* **EXERCISE**
Transcribe all of the data verbatim, please, and leave out its pictures.

* **DATA BLOCK**
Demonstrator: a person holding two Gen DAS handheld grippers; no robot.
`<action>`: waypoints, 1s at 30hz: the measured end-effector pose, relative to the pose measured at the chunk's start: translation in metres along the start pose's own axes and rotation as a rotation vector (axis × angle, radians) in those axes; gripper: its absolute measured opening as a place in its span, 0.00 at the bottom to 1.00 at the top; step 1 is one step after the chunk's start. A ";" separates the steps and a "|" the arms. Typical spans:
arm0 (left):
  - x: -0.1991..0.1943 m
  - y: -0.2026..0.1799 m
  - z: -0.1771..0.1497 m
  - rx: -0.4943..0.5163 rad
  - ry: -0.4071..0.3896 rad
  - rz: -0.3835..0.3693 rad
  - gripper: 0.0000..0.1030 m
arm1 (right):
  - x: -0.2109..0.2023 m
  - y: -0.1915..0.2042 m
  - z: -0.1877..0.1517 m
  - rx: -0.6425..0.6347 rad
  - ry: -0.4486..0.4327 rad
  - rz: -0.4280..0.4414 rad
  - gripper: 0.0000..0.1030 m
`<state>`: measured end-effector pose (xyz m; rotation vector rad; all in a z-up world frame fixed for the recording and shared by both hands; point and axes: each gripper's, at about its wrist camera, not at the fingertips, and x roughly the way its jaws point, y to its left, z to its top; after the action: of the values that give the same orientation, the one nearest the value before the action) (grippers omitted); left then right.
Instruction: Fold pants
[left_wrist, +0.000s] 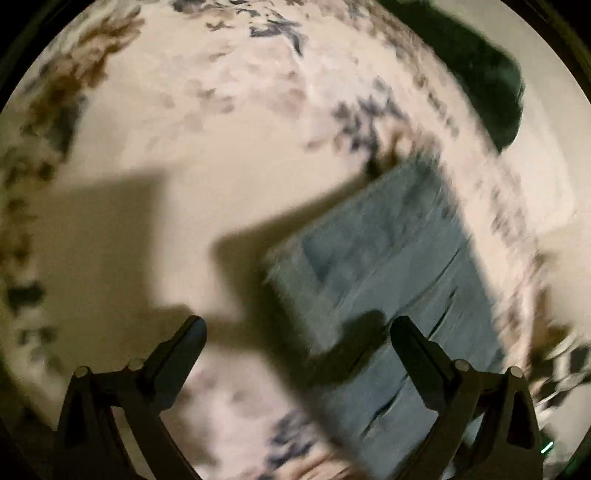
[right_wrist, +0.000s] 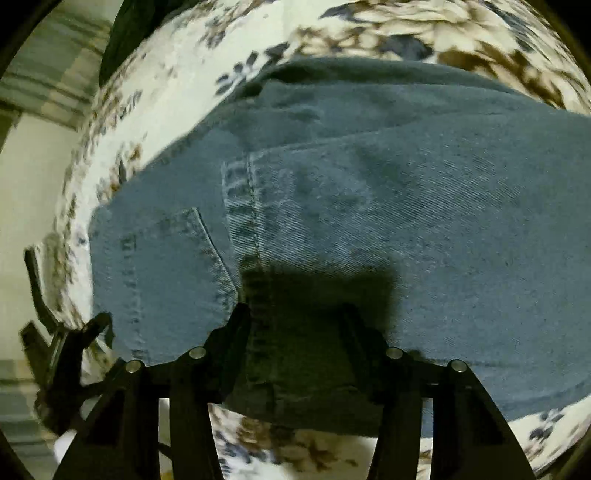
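Blue denim pants (right_wrist: 369, 192) lie folded on a floral bedsheet (right_wrist: 177, 96); a back pocket and a seam show at the left. My right gripper (right_wrist: 295, 314) is open just above the denim, its fingers apart over a dark shadow, holding nothing. In the left wrist view the folded pants (left_wrist: 399, 266) lie at the lower right, blurred. My left gripper (left_wrist: 297, 326) is open and empty above the sheet, its right finger (left_wrist: 410, 343) over the denim edge.
The floral sheet (left_wrist: 221, 129) covers the bed. A dark green cloth (left_wrist: 487, 70) lies at the far right edge. In the right wrist view the other gripper (right_wrist: 62, 354) shows at the lower left, beside the bed edge and floor.
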<state>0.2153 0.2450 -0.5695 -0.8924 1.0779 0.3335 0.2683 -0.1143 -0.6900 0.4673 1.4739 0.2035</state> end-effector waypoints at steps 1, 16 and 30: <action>0.002 0.001 0.005 -0.013 -0.035 -0.052 0.78 | -0.003 -0.006 -0.004 0.022 -0.007 0.004 0.53; 0.004 0.004 0.005 -0.026 -0.154 -0.142 0.40 | -0.036 -0.040 -0.010 -0.113 -0.044 -0.448 0.74; -0.073 -0.067 -0.011 0.237 -0.273 -0.193 0.22 | -0.040 -0.024 -0.015 -0.115 -0.054 -0.438 0.90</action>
<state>0.2167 0.2076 -0.4769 -0.7085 0.7547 0.1565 0.2458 -0.1499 -0.6643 0.0499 1.4652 -0.0719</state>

* **RESPONSE TO THE EXERCISE**
Demonstrator: a person holding two Gen DAS handheld grippers; no robot.
`<action>`: waypoints, 1s at 30hz: the measured end-effector pose, relative to the pose measured at the chunk's start: translation in metres along the start pose's own axes and rotation as a rotation vector (axis × angle, radians) in those axes; gripper: its absolute measured opening as a place in its span, 0.00 at the bottom to 1.00 at the top; step 1 is one step after the chunk's start. A ";" separates the steps and a "|" the arms. Typical spans:
arm0 (left):
  - x: -0.1991..0.1943 m
  - y: -0.2026..0.1799 m
  - z: -0.1771..0.1497 m
  - rx: -0.4943..0.5163 rad
  - ry: -0.4071..0.3896 rad
  - rz: -0.3835..0.3693 rad
  - gripper: 0.0000..0.1030 m
arm1 (right):
  - x: -0.2109..0.2023 m
  - y: -0.1915..0.2042 m
  - z: -0.1877..0.1517 m
  - rx: -0.6425..0.6347 rad
  - ry: -0.4486..0.4327 rad
  - rz: -0.4280..0.4414 rad
  - gripper: 0.0000..0.1030 m
`<state>`: measured end-effector pose (xyz m; rotation vector rad; all in a z-up world frame fixed for the recording and shared by both hands; point and axes: each gripper's, at about its wrist camera, not at the fingertips, and x roughly the way its jaws point, y to its left, z to its top; after the action: of the values that give the same orientation, the one nearest the value before the action) (grippers omitted); left then right.
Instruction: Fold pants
[left_wrist, +0.000s] 
[right_wrist, +0.000s] 
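Blue denim pants (right_wrist: 369, 192) lie folded on a floral bedsheet (right_wrist: 177, 96); a back pocket and a seam show at the left. My right gripper (right_wrist: 295, 314) is open just above the denim, its fingers apart over a dark shadow, holding nothing. In the left wrist view the folded pants (left_wrist: 399, 266) lie at the lower right, blurred. My left gripper (left_wrist: 297, 326) is open and empty above the sheet, its right finger (left_wrist: 410, 343) over the denim edge.
The floral sheet (left_wrist: 221, 129) covers the bed. A dark green cloth (left_wrist: 487, 70) lies at the far right edge. In the right wrist view the other gripper (right_wrist: 62, 354) shows at the lower left, beside the bed edge and floor.
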<state>0.2153 0.2450 -0.5695 -0.8924 1.0779 0.3335 0.2683 -0.1143 -0.6900 0.4673 1.4739 0.2035</state> end-effector waypoints at steps 1, 16 and 30: <action>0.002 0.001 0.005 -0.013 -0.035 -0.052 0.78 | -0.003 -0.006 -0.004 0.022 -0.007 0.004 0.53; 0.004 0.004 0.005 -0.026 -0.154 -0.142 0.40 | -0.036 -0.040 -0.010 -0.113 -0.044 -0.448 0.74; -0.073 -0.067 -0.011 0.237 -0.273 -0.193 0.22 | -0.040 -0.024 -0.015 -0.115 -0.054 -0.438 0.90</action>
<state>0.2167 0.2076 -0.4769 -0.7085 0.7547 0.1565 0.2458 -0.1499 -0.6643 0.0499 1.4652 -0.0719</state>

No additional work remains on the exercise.